> Directions for this task
Reproduce the data below in full and to the letter, images excepted.

START Supplied data

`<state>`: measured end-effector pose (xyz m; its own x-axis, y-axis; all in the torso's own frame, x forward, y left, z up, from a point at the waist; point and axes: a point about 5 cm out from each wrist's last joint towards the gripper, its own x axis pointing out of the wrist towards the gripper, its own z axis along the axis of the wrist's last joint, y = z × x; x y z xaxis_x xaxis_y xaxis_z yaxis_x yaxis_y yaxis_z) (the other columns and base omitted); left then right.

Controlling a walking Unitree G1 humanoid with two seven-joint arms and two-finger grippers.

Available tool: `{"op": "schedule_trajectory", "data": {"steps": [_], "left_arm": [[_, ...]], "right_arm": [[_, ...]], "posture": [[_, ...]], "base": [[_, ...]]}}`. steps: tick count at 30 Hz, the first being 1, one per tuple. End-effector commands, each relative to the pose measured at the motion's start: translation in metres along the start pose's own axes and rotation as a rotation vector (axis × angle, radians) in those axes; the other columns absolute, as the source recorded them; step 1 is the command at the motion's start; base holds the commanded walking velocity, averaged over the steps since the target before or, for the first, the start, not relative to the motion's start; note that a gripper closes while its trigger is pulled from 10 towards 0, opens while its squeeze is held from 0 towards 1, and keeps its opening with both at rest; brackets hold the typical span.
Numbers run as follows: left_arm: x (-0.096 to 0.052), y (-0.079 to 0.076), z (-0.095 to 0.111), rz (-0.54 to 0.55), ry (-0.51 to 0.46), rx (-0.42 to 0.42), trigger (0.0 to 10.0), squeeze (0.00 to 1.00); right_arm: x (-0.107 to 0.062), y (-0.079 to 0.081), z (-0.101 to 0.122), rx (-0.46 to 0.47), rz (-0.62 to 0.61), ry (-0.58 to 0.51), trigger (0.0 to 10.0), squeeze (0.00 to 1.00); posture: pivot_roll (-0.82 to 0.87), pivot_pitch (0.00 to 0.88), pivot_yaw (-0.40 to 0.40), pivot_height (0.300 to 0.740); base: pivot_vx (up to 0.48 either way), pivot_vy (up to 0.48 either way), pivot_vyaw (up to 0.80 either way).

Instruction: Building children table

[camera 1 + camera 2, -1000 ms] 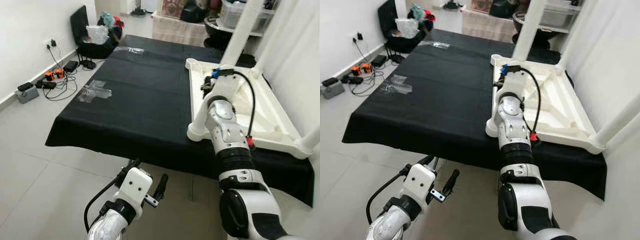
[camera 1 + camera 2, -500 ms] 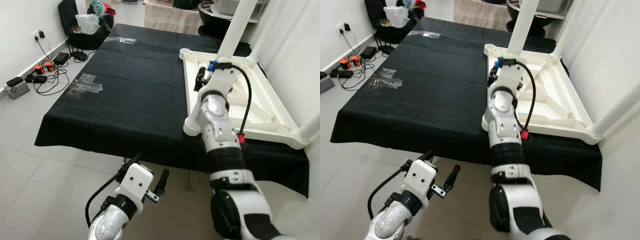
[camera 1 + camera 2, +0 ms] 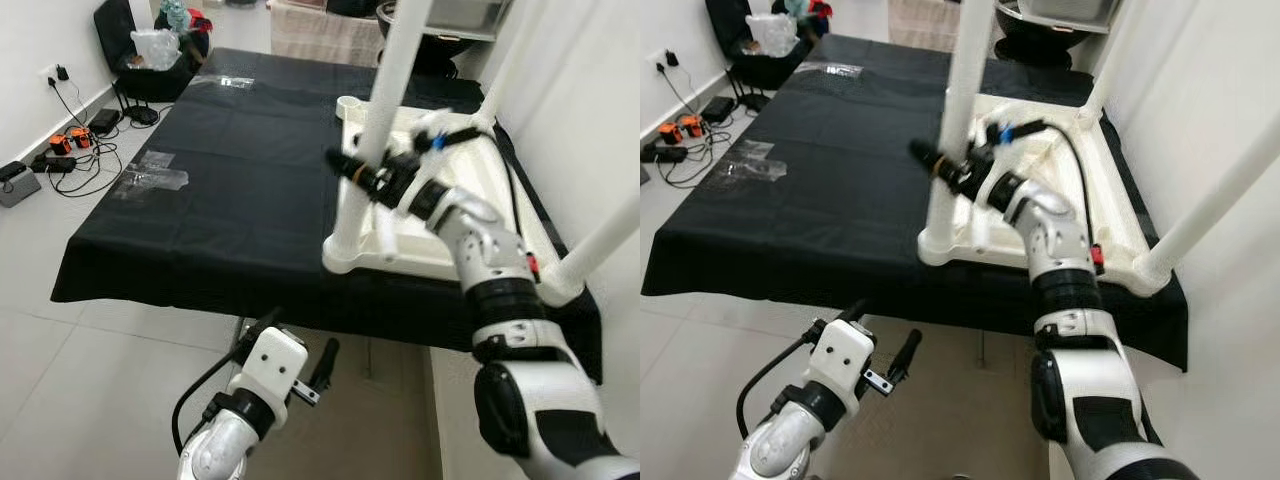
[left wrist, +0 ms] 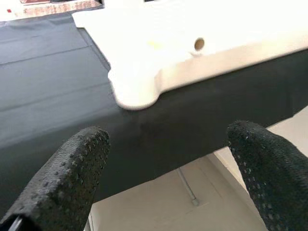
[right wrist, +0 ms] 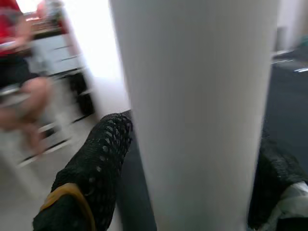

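One table leg (image 3: pixel 375 140), between right end effector (image 3: pixel 362 172) fingers (image 5: pixel 96 159)

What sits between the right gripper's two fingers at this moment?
A white table leg stands upright between the fingers of the right gripper, as the right wrist view shows; the eye views show the gripper reaching around it.

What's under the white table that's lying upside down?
A black cloth lies under the upturned table, draped over a low platform and hanging past its edge. The platform itself is covered, so its material cannot be seen.
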<state>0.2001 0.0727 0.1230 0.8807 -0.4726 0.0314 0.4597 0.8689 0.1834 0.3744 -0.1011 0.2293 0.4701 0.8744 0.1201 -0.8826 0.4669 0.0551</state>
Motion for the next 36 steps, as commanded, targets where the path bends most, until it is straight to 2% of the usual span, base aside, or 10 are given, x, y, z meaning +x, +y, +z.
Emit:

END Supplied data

> Result for this exercise
`<state>`: measured end-effector pose (xyz m; its own x-axis, y-axis; all in the torso's own frame, x forward, y left, z up, from a point at the waist; point and axes: a point about 5 cm out from each wrist's last joint towards the gripper, its own x axis pointing out of the wrist towards the gripper, its own z axis along the axis of the wrist's last joint, y = z × x; x y z xaxis_x xaxis_y xaxis_z yaxis_x yaxis_y yaxis_z) (the other columns and base omitted); left then right.

Controlling a walking Unitree G1 humanoid with two seven-joint arms and two-finger grippers.

Available tool: `{"op": "schedule_trajectory", "data": {"steps": [_], "left_arm": [[_, ...]], "right_arm": [[_, ...]], "posture": [[_, ...]], "base": [[_, ...]]}}`. steps: tick count at 30 Hz, the first being 1, one per tuple. End-effector commands, each relative to the pose measured at the motion's start: translation in metres along the start pose's own axes and rotation as a rotation vector (axis × angle, radians) in those axes; the other columns absolute, as the source recorded them; step 1 is the command at the motion's start; base holds the commanded walking velocity, averaged over the steps since the target before or, for the first, the start, not relative to the motion's start; note that a gripper closes while its trigger is pulled from 10 towards 0, opens while its squeeze is held from 0 towards 1, and keeps its opening with both at rest; brackets hold the typical span.
Numbers run as follows: left_arm: x (-0.096 to 0.052), y (-0.079 to 0.076), z (-0.095 to 0.111), rz (-0.54 to 0.55), ry (-0.51 to 0.46), rx (-0.42 to 0.42), trigger (0.0 to 10.0), squeeze (0.00 to 1.00); right_arm: x (-0.107 to 0.062), y (-0.079 to 0.081), z (-0.101 to 0.122), rx (-0.46 to 0.47), rz (-0.62 to 0.61), ry (-0.58 to 0.51), trigger (0.0 to 10.0), squeeze (0.00 to 1.00); posture: pivot_roll (-0.82 to 0.87), pivot_pitch (0.00 to 0.88), pivot_yaw (-0.40 to 0.40), pivot_height (0.300 to 0.740); base: pivot_vx (up to 0.48 either way), pivot_vy (up to 0.48 either way), pivot_vyaw (up to 0.80 either way).

Instruction: Building children table

[camera 1 + camera 2, -1000 ms] 
[camera 1 + camera 2, -500 ms] 
[camera 1 + camera 2, +0 ms] 
[left wrist, +0 ms] 
[right wrist, +0 ms] 

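One table leg (image 3: pixel 375 140), between right end effector (image 3: pixel 362 172) fingers (image 5: pixel 96 159)

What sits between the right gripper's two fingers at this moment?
A white table leg stands upright between the fingers of the right gripper, as the right wrist view shows; the eye views show the gripper reaching around it.

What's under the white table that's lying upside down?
A black cloth lies under the upturned table, draped over a low platform and hanging past its edge. The platform itself is covered, so its material cannot be seen.
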<state>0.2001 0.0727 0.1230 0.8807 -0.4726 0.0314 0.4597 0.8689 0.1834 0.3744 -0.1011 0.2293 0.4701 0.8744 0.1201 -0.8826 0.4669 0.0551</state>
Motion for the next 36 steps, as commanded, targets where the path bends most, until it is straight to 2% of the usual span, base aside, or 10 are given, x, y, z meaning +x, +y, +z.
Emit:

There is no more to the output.